> [Work request]:
Only the lines below, from the one with "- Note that" through the one with "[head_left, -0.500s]", are to be written out, exactly.

> [Data shown]:
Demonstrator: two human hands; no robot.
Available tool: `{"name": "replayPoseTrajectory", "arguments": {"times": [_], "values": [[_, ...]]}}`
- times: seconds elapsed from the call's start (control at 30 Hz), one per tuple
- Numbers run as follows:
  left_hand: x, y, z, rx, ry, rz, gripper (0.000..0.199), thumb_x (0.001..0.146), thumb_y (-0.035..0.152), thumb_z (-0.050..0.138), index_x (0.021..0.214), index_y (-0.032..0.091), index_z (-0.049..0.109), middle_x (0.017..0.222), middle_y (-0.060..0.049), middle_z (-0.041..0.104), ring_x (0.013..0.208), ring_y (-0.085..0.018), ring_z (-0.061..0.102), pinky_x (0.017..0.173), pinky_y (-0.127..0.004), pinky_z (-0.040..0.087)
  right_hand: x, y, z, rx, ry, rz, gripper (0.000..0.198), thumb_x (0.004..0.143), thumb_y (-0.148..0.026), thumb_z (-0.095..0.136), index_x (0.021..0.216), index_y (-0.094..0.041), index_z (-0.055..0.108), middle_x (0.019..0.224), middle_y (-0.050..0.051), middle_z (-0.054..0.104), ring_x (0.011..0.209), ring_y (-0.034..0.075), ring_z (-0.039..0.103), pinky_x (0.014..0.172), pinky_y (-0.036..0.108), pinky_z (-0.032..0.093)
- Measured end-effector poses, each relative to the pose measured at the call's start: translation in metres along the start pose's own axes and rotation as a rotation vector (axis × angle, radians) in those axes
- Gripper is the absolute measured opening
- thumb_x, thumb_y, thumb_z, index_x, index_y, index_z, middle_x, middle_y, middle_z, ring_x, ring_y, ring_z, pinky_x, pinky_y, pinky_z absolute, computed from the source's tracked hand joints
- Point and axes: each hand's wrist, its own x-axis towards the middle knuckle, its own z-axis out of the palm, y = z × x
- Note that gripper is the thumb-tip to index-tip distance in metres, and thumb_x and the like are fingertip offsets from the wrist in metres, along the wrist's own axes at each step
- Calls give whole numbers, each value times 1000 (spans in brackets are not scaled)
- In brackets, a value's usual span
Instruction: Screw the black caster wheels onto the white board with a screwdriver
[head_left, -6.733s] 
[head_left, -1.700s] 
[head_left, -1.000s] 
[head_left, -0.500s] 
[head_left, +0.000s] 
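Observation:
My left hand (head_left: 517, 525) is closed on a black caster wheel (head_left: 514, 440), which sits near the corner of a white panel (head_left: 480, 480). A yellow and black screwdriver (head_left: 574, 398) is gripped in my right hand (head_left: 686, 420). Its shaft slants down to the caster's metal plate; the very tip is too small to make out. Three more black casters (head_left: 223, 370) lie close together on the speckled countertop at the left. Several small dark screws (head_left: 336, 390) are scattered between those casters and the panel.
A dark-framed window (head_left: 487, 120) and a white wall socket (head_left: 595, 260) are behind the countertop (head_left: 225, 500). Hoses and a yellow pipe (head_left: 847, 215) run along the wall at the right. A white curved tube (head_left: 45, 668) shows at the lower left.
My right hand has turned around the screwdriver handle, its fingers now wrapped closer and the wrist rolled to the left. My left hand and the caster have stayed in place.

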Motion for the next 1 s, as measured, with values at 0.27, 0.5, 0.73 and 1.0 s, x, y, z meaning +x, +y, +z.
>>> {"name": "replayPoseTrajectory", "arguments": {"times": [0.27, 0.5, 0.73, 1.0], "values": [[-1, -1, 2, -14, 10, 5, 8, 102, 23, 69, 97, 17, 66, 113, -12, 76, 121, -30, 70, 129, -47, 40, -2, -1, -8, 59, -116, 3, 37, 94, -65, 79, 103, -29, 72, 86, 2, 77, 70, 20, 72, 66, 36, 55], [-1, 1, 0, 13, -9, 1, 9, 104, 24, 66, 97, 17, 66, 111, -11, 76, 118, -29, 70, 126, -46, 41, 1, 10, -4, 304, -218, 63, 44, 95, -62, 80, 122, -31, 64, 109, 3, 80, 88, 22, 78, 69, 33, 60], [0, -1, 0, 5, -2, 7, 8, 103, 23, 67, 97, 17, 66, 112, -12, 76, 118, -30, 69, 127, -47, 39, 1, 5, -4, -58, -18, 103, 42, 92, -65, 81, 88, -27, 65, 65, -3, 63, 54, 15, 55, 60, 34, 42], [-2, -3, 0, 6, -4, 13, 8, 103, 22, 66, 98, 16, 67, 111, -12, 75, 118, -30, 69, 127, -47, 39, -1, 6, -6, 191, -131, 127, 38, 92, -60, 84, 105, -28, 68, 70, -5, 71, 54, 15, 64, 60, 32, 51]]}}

> [Solution for this task]:
- Note that gripper is the thumb-tip to index-tip distance in metres, and thumb_x and the like are fingertip offsets from the wrist in metres, along the wrist's own axes at each step
- Calls give whole numbers, each value times 1000 (spans in brackets are not scaled)
- In brackets, a value's usual span
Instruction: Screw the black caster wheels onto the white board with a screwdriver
[head_left, -6.733s] 
[head_left, -1.700s] 
[head_left, -1.000s] 
[head_left, -0.500s] 

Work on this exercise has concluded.